Information given
---
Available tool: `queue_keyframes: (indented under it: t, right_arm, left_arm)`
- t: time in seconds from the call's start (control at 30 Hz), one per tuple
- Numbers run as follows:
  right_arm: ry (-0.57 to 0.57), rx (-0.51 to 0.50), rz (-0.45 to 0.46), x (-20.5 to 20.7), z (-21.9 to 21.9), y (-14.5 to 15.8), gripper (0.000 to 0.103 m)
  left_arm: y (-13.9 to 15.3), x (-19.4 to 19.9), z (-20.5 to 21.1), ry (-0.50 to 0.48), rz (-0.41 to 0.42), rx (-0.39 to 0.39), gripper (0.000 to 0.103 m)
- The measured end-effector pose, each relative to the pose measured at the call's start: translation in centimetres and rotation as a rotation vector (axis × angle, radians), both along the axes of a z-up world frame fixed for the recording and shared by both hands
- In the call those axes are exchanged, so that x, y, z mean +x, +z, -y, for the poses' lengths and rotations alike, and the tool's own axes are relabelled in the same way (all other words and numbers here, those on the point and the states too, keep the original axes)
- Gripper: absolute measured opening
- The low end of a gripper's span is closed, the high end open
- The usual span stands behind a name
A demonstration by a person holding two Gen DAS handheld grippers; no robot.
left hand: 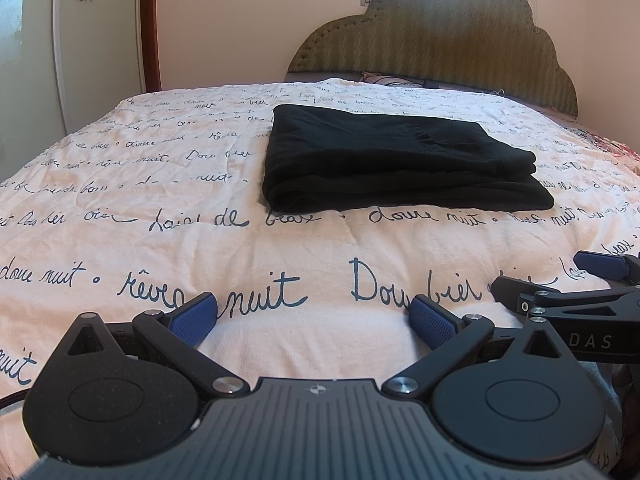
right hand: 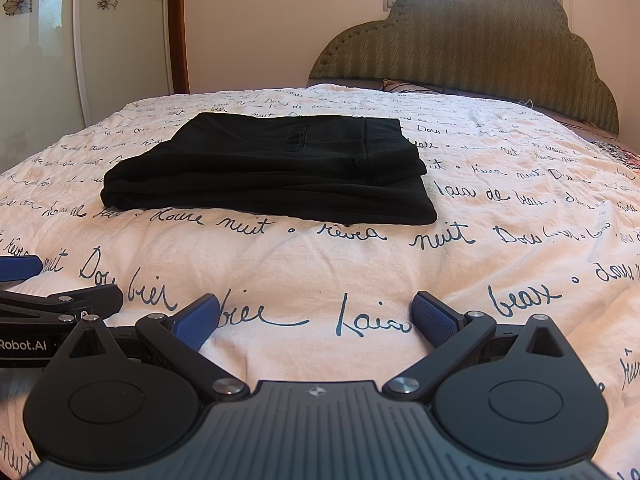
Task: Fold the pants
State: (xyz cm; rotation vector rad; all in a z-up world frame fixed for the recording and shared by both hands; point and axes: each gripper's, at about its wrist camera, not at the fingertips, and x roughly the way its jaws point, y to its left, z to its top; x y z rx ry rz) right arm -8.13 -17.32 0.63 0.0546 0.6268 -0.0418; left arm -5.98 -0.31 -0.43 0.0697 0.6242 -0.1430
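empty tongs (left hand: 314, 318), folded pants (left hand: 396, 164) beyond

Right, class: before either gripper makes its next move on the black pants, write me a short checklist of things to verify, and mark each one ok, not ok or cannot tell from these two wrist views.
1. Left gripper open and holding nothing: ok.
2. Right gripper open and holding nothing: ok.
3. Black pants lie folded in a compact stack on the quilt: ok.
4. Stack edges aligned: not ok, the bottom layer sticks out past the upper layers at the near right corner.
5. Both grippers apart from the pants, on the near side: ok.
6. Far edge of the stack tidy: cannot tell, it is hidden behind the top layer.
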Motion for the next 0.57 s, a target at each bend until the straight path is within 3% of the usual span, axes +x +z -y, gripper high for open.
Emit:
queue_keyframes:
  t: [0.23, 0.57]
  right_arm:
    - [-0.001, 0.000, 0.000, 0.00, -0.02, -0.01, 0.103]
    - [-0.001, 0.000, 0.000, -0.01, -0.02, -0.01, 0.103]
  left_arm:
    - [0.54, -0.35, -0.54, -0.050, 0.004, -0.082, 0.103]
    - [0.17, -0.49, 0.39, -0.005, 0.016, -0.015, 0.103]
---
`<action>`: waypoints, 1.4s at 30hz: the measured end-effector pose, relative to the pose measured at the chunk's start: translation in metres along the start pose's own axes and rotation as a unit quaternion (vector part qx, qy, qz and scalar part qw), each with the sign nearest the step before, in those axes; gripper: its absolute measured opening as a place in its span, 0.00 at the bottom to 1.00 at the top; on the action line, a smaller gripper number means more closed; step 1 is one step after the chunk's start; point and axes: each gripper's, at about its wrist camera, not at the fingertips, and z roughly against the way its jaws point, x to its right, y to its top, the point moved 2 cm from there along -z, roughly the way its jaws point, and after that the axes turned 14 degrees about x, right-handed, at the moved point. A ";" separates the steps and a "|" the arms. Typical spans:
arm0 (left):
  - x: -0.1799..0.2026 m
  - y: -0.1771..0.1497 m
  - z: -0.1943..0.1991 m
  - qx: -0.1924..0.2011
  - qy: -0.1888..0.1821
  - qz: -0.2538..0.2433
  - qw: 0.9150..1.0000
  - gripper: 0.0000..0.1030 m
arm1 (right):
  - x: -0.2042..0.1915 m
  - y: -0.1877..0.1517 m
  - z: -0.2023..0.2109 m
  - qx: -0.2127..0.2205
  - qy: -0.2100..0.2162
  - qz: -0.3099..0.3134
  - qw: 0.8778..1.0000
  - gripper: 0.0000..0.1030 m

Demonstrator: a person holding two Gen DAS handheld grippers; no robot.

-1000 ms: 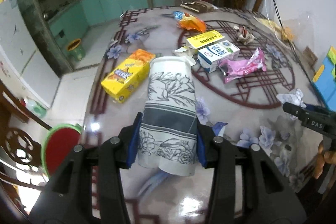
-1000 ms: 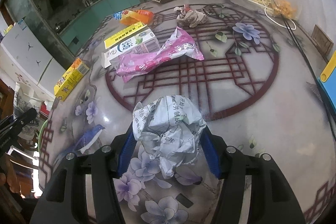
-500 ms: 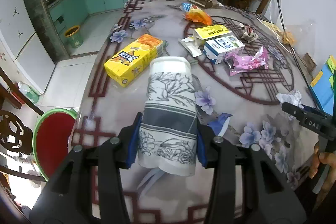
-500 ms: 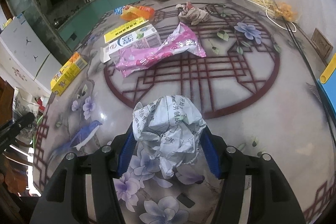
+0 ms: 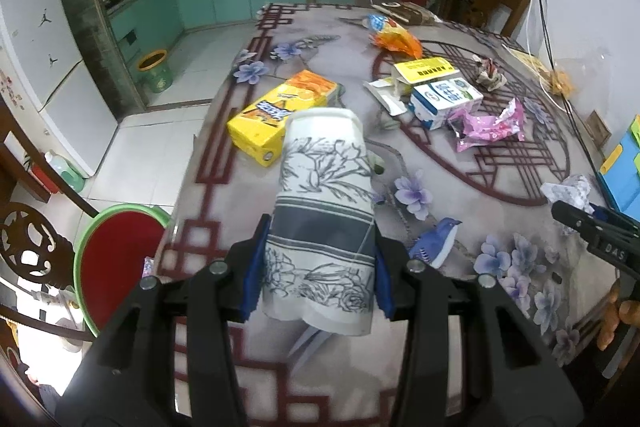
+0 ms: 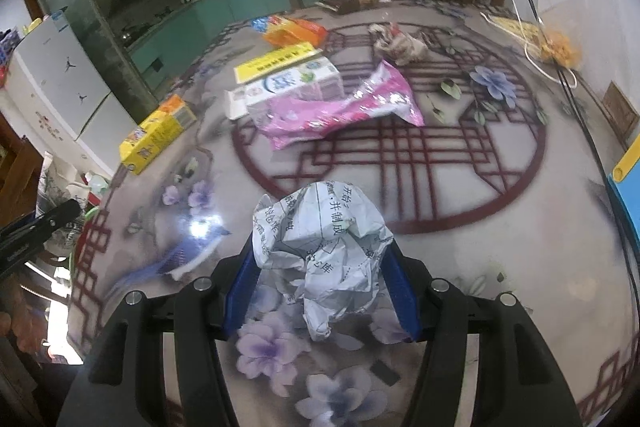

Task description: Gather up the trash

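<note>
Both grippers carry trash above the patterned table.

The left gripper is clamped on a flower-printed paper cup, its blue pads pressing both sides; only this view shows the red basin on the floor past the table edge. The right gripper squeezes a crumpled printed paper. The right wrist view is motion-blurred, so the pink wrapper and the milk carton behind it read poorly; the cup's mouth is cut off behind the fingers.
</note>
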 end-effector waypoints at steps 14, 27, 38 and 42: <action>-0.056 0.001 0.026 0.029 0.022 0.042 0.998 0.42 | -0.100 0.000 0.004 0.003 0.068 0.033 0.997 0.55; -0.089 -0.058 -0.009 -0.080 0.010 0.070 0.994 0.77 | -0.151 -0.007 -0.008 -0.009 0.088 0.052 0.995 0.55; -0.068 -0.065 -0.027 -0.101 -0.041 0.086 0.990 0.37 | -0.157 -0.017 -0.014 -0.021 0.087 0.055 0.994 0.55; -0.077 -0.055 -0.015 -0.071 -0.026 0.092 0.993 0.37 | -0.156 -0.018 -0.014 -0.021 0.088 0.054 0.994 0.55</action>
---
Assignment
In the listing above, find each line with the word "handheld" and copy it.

Written solution
A demonstration by a person holding two Gen DAS handheld grippers; no robot.
Demonstrator: a person holding two Gen DAS handheld grippers; no robot.

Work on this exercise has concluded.